If your salaried employee terminates employment (for whatever reason—voluntarily or involuntarily) with your business, the employee must receive their final paycheck no later than the next scheduled payday. The last paycheck should include all bonuses, commissions, vacation pay, and wages.

Workers’ compensation

Requirements to obtain Workers’ Compensation vary by state, this table outlines some of these requirements. If you determine that your company is required to purchase Workers’ Compensation insurance in your state, learn how to sign up for this insurance with Gusto. Sometimes, companies get a request for a workers’ comp audit. Head to this article and click the workers’ comp audit reports dropdown for more information.

Federal payroll taxes

What federal taxes do I pay to the IRS?

Federal income tax

Employers must withhold federal income tax from employees’ pay, unless exempt. Each employee’s Form W-4 will differ based on their filing status and dependents, among other details—so the amount of income tax withheld will vary.

These forms do not need to be sent to the IRS, but should be kept for your recordkeeping.


The Federal Insurance Contributions Act, or FICA tax, is made up of the Medicare tax and the Social Security tax.In 2022, the Social Security tax requires employers and employees to each contribute 6.2% of wages up to $147,000. The Medicare tax requires each to contribute 1.45% of all wages. See the IRS webpage for details, like maximum thresholds.

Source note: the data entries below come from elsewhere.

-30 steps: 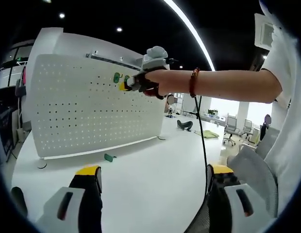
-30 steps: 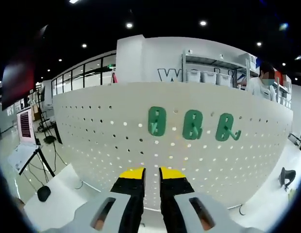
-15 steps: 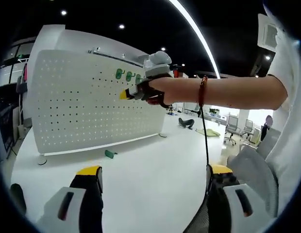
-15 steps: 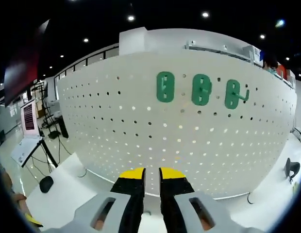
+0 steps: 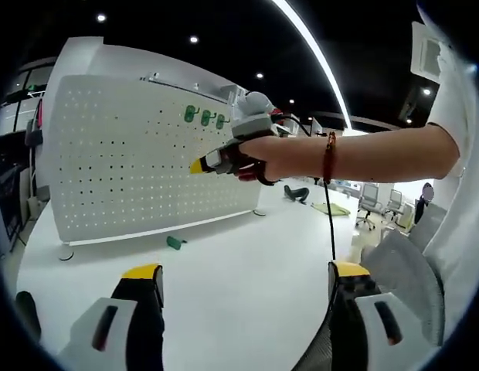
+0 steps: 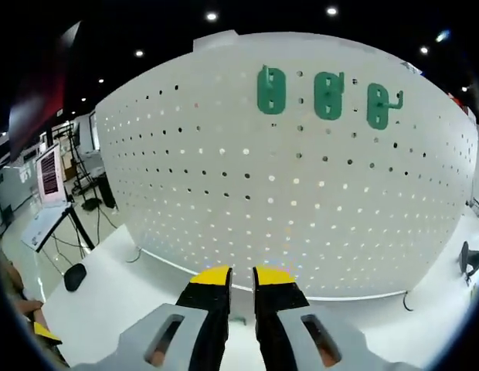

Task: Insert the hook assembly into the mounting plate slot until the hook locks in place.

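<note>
A: White board [image 5: 147, 154] full of holes, standing on the white table [image 5: 224, 286] ahead of the left claw [image 5: 246, 280]. That claw's jaws are wide apart with nothing between them. Three green hooks [image 5: 202, 117] sit high on the board, up and well beyond its tips. One more green hook [image 5: 174, 243] lies on the table just above the left jaw, near the board's foot.

B: And the other claw?

A: The right claw [image 5: 199, 165] comes in from the right in a hand [image 5: 259, 151], its yellow tip near the board, below the mounted hooks.

B: Now its own view.

A: The right claw [image 6: 242, 276] has its jaws nearly together; I see nothing gripped. The board [image 6: 224, 193] is close ahead, the three hooks [image 6: 328, 94] high above the tips, and a green speck at the board's foot between the jaws, too small to name.

B: Risks?

A: I'd say the loose hook is the worry. It's small, so a closing claw could skid it across the table or pinch it crooked, and a crooked hook would jam in the holes rather than lock.
</note>
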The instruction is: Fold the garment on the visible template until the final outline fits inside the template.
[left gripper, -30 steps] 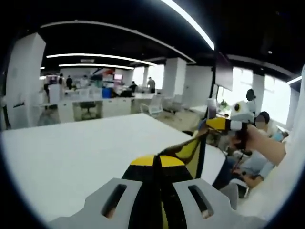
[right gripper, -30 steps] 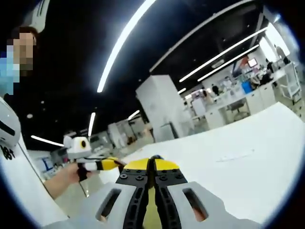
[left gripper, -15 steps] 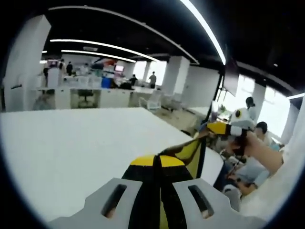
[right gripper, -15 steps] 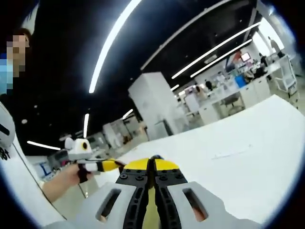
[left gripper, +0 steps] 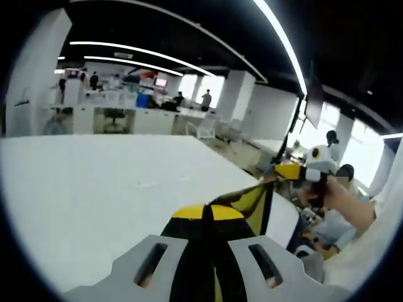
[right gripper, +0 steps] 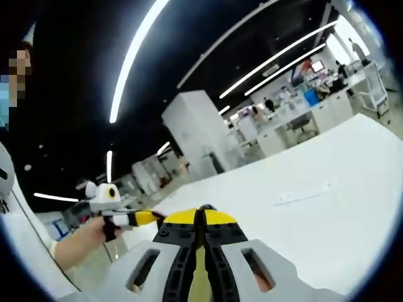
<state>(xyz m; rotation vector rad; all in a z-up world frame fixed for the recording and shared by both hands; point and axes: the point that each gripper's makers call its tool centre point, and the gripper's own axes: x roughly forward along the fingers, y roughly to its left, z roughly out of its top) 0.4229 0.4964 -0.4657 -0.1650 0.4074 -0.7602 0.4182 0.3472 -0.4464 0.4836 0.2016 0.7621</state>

Like the state, the federal government also has an unemployment tax. It’s called FUTA and it’s an annual tax employers pay on the first $7,000 of each employee’s wages. The FUTA rate for 2022 is 6%, but most employers only have to pay 0.6% each year.

Additional Medicare Tax

For employees that earn over $200,000 a year, 0.9% of earnings will need to be withheld for the Additional Medicare tax. Whether or not your employee owes this tax may depend on their filing status‚ but you must withhold the tax on wages greater than $200,000.

Write those paychecks

Now you can start calculating each employee’s net pay. Be sure to set aside money to pay the taxes when due. Both federal and state taxes can add up quickly, as do penalties for missing a due date.